Exercise prompt – Lines holding the string "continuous" are the ones to copy; find them all in the data.

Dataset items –
----------

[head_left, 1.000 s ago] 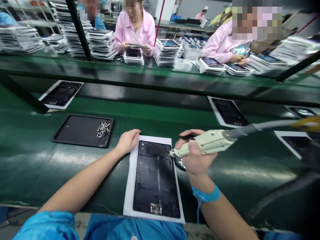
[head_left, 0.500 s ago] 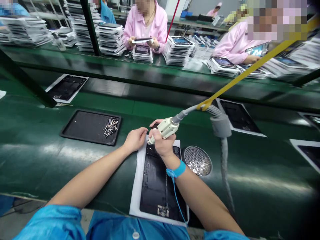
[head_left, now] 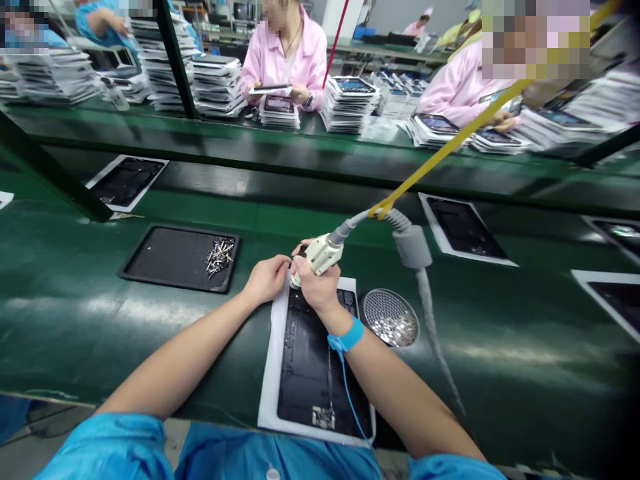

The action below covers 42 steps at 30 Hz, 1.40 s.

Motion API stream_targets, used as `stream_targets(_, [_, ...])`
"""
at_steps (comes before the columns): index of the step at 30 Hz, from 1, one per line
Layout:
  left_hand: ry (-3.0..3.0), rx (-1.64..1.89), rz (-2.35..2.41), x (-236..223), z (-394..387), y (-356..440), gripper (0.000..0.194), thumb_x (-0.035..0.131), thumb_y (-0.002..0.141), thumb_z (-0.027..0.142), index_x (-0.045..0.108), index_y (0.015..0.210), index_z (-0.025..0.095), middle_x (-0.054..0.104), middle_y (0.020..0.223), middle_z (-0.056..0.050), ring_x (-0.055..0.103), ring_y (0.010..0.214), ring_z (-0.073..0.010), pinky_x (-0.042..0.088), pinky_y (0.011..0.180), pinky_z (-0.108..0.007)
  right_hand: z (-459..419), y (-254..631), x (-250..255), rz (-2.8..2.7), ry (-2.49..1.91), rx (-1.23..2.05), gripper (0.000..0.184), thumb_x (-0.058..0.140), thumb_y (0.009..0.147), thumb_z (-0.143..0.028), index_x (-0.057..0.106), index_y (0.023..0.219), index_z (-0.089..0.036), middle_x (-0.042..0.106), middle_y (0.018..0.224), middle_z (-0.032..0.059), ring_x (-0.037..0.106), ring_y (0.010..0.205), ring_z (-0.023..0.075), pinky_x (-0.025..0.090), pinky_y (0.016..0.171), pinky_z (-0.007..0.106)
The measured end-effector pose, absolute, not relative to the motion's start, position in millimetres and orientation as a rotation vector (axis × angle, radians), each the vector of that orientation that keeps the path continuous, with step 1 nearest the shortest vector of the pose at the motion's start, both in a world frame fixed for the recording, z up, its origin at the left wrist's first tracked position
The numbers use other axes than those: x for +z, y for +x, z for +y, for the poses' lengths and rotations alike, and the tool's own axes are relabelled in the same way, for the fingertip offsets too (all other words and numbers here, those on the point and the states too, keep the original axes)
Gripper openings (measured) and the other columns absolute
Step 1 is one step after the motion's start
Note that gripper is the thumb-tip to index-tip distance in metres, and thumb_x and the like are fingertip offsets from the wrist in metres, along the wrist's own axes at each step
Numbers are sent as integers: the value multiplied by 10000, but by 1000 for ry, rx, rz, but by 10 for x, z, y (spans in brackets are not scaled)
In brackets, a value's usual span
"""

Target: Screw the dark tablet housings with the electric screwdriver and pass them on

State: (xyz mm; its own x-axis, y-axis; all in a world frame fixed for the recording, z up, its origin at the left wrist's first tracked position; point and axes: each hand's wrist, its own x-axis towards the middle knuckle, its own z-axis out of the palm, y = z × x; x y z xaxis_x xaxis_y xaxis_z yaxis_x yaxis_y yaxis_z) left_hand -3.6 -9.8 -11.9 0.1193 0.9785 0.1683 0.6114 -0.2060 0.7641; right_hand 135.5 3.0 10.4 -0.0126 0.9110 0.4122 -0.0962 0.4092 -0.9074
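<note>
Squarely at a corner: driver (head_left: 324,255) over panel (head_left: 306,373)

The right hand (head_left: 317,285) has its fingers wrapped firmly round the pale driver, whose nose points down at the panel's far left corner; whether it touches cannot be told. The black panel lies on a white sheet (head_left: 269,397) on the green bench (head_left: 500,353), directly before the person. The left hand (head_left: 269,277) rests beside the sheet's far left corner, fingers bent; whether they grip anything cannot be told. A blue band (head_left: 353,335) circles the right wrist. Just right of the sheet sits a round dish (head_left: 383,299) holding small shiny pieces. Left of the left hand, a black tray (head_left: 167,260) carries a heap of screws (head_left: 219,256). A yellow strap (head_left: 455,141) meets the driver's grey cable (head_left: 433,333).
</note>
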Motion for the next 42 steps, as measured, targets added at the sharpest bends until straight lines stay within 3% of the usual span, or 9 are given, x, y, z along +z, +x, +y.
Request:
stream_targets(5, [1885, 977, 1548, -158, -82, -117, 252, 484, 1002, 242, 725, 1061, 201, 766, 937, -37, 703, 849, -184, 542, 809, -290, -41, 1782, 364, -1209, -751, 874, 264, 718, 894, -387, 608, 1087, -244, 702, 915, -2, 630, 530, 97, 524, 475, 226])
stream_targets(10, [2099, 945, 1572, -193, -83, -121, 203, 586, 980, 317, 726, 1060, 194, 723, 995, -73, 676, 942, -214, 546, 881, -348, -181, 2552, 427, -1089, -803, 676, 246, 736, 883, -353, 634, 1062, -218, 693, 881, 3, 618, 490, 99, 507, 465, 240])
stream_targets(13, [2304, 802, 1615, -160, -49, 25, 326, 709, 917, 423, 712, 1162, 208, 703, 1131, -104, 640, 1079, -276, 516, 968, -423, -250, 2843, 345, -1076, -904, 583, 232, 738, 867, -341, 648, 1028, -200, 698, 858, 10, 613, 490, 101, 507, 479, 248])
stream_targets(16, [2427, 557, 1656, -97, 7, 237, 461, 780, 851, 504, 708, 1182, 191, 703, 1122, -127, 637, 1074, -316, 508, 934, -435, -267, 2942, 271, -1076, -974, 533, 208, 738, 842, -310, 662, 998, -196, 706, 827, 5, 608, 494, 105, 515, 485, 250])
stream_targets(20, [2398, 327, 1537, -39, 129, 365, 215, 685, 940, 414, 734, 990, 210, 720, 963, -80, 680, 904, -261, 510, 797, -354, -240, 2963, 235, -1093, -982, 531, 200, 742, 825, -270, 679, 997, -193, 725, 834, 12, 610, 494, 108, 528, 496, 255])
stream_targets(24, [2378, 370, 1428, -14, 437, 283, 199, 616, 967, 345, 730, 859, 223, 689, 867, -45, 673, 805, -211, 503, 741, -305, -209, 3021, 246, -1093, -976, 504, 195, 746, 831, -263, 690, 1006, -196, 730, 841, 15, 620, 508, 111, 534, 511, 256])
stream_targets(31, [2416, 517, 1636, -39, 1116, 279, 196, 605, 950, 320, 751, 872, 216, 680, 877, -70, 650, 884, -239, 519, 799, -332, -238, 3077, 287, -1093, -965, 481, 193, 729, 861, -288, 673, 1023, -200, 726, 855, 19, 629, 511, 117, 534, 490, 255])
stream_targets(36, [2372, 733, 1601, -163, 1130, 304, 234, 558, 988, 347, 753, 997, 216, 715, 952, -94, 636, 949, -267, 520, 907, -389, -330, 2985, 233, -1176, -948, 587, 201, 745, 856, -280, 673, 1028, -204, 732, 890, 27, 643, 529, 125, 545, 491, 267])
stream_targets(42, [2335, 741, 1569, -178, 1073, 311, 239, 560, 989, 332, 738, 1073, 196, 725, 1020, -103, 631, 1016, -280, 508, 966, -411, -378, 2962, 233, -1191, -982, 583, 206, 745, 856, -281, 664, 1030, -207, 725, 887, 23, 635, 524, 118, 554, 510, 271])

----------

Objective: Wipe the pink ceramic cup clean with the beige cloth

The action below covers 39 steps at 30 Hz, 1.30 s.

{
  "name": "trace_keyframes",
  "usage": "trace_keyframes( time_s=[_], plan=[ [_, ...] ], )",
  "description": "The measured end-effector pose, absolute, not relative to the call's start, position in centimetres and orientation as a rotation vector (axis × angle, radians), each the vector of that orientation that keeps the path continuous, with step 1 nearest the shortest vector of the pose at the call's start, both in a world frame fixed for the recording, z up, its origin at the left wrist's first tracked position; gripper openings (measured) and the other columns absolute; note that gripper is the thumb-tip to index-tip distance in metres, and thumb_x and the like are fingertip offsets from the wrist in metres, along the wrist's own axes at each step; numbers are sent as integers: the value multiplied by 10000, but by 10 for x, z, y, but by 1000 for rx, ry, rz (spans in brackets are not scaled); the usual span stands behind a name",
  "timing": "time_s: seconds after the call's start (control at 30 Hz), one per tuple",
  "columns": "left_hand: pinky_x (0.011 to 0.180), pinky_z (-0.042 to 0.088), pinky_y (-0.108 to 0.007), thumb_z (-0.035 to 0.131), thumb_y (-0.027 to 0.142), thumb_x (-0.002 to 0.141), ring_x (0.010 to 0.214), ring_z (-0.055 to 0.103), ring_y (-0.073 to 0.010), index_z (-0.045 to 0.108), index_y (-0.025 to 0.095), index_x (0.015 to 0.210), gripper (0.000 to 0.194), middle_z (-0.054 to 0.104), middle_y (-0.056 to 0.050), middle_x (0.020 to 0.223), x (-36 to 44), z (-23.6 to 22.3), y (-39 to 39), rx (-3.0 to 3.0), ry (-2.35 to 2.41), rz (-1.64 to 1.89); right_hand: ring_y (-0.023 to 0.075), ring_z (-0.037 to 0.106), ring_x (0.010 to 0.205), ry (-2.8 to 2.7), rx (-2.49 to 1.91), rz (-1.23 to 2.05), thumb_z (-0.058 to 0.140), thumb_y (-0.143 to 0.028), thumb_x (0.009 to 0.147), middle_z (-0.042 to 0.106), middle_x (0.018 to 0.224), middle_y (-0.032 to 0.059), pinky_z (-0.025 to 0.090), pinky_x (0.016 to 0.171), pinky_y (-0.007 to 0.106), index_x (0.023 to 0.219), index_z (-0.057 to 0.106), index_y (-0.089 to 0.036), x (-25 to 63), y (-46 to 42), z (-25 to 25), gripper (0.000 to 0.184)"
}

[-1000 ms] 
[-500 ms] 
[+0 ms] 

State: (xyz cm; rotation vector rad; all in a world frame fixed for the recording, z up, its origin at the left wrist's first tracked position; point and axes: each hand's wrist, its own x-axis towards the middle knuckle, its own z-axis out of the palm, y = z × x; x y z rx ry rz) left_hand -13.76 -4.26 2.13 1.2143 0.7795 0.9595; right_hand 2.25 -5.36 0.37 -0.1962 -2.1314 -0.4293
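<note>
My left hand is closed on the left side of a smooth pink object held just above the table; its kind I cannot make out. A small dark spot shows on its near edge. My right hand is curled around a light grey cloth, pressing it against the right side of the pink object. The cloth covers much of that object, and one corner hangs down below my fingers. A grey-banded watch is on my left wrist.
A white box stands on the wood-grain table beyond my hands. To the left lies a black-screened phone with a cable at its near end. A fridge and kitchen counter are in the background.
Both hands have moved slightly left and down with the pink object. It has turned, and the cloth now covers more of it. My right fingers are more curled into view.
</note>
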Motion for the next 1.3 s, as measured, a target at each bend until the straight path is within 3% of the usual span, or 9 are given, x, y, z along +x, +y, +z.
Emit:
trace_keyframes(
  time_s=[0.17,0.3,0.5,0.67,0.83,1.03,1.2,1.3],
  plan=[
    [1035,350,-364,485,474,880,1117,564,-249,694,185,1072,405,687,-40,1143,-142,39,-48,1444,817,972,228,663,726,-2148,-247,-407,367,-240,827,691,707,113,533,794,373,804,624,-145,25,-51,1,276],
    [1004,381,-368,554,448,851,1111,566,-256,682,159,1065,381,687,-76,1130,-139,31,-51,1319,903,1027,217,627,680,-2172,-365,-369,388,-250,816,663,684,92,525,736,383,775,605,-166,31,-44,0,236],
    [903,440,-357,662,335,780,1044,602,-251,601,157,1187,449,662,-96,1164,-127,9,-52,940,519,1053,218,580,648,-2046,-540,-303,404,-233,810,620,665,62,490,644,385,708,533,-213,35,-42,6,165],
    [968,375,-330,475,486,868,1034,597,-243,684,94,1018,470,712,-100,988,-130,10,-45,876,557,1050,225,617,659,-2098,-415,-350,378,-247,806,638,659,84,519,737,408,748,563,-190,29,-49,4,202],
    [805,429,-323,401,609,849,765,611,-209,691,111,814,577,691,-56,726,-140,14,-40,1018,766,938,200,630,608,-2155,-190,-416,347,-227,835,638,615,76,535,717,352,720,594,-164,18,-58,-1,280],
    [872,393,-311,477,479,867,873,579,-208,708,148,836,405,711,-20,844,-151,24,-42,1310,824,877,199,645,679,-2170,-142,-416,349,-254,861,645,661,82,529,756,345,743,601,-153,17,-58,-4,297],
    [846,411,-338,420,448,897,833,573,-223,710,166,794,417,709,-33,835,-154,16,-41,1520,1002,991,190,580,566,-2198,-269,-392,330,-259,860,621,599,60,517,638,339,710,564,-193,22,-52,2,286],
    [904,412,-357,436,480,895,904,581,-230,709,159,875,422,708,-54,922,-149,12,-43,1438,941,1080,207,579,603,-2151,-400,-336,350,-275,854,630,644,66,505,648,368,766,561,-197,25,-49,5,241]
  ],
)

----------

Answer box –
The measured end-effector pose, absolute, not relative to the motion's start, position in millimetres and orientation as a rotation vector (axis × angle, radians), each the vector of that orientation that keeps the path continuous, with step 1 nearest the shortest vector of the pose at the motion's start, both in a world frame fixed for the recording, z up, its origin at the left wrist's first tracked position
  "description": "The measured end-effector pose, absolute, not relative to the call's start, position in centimetres and orientation as a rotation vector (axis × angle, radians), each the vector of that orientation that keeps the path continuous, with step 1 nearest the shortest vector of the pose at the call's start, both in a world frame fixed for the recording, z up, its origin at the left wrist's first tracked position; gripper openings (measured) and the other columns absolute; note that gripper is the thumb-tip to index-tip distance in metres, and thumb_x and the like are fingertip offsets from the wrist in metres, along the wrist's own axes at each step; numbers are sent as integers: the value multiplied by 10000, but by 10 for x, z, y, but by 1000 for rx, ry, rz (spans in brackets are not scaled); the usual span stands behind a name",

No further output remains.